Read the lines below. Copy out any that hold the string "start".
(Beginning of Data block)
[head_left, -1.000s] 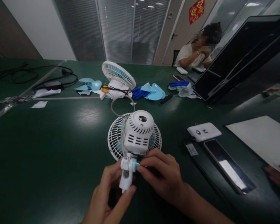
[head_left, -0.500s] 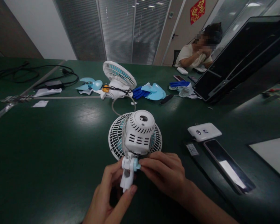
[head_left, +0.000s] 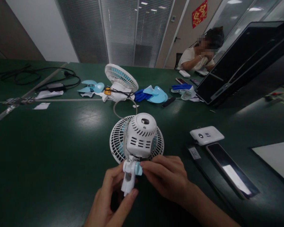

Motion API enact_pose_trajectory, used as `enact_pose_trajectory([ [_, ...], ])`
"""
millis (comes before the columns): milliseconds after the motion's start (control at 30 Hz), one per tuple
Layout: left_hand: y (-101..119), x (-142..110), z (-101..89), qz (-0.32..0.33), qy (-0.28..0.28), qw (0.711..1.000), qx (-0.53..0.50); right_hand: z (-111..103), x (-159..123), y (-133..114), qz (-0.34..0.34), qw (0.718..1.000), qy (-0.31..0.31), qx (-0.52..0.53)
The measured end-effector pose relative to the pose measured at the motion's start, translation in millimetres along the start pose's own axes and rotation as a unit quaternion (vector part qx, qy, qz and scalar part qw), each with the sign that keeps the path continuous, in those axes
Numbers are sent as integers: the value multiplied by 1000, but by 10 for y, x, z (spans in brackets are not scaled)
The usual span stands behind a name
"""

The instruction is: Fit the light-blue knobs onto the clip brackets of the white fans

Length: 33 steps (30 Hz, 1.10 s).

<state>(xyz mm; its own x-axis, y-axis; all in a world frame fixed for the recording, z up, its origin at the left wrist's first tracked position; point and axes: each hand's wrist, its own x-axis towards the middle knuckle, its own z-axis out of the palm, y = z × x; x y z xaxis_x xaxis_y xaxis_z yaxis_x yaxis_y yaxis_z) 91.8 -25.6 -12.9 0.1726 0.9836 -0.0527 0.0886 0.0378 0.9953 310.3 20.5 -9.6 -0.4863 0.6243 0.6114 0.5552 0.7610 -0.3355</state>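
Note:
A small white electric fan [head_left: 142, 134] rests face down on the green table, its slotted motor housing upward and its round grille spread beneath. From the housing a white bracket [head_left: 128, 184] points toward me; my left hand [head_left: 106, 195] grips it between thumb and fingers. On the bracket's right side sits a light-blue knob [head_left: 138, 169]. The thumb and forefinger of my right hand [head_left: 170, 176] pinch together at the knob's right edge. Its other fingers are curled, partly hidden. A grey cord [head_left: 114, 108] loops up behind the housing.
Behind stands a second fan [head_left: 120, 78], between light-blue fan blades [head_left: 156, 94] and another blade set [head_left: 91, 86]. To the right lie a phone [head_left: 232, 170], a white device [head_left: 207, 135] and a black strap [head_left: 208, 176]. A large monitor [head_left: 241, 63] leans at right; a person [head_left: 196, 58] sits beyond.
The light-blue knob has turned, showing a broader face now. My right fingertips have shifted slightly with it. My left hand keeps its hold on the bracket.

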Motion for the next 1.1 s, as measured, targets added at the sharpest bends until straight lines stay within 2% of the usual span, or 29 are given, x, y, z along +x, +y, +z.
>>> enact_pose_trajectory([
  [133, 29, -3, 19, -4, 10, 1000, -12, 56, 22, -38, 35, 999, 0, 16],
  [400, 16, -9, 16, 0, 7, 1000, -18, 54, -7, -120, -13, 999, 13, 38],
  [667, 10, -6, 13, -13, -2, 1000, -14, 19, -3, -42, 20, 999, 15, 36],
  [933, 35, -12, 8, 0, 4, 1000, 6, 41, 33, -142, 52, 997, 17, 50],
  [1100, 30, -11, 12, 1, 4, 1000, -6, 10, 21, -120, 35, 997, 18, 69],
])
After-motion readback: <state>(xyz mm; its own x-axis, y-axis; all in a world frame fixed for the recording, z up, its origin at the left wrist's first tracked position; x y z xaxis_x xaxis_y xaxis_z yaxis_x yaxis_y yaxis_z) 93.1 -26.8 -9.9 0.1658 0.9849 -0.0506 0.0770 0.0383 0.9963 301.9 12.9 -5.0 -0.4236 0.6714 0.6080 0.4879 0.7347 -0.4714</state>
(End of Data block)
Reply to the exercise:
millis (comes before the columns): milliseconds after the motion's start (control at 30 Hz), one per tuple
The measured end-effector pose relative to the pose measured at the motion's start, translation in millimetres along the start pose's own axes and rotation as a unit quaternion (vector part qx, qy, qz and scalar part qw), each with the sign that keeps the path continuous, in those axes

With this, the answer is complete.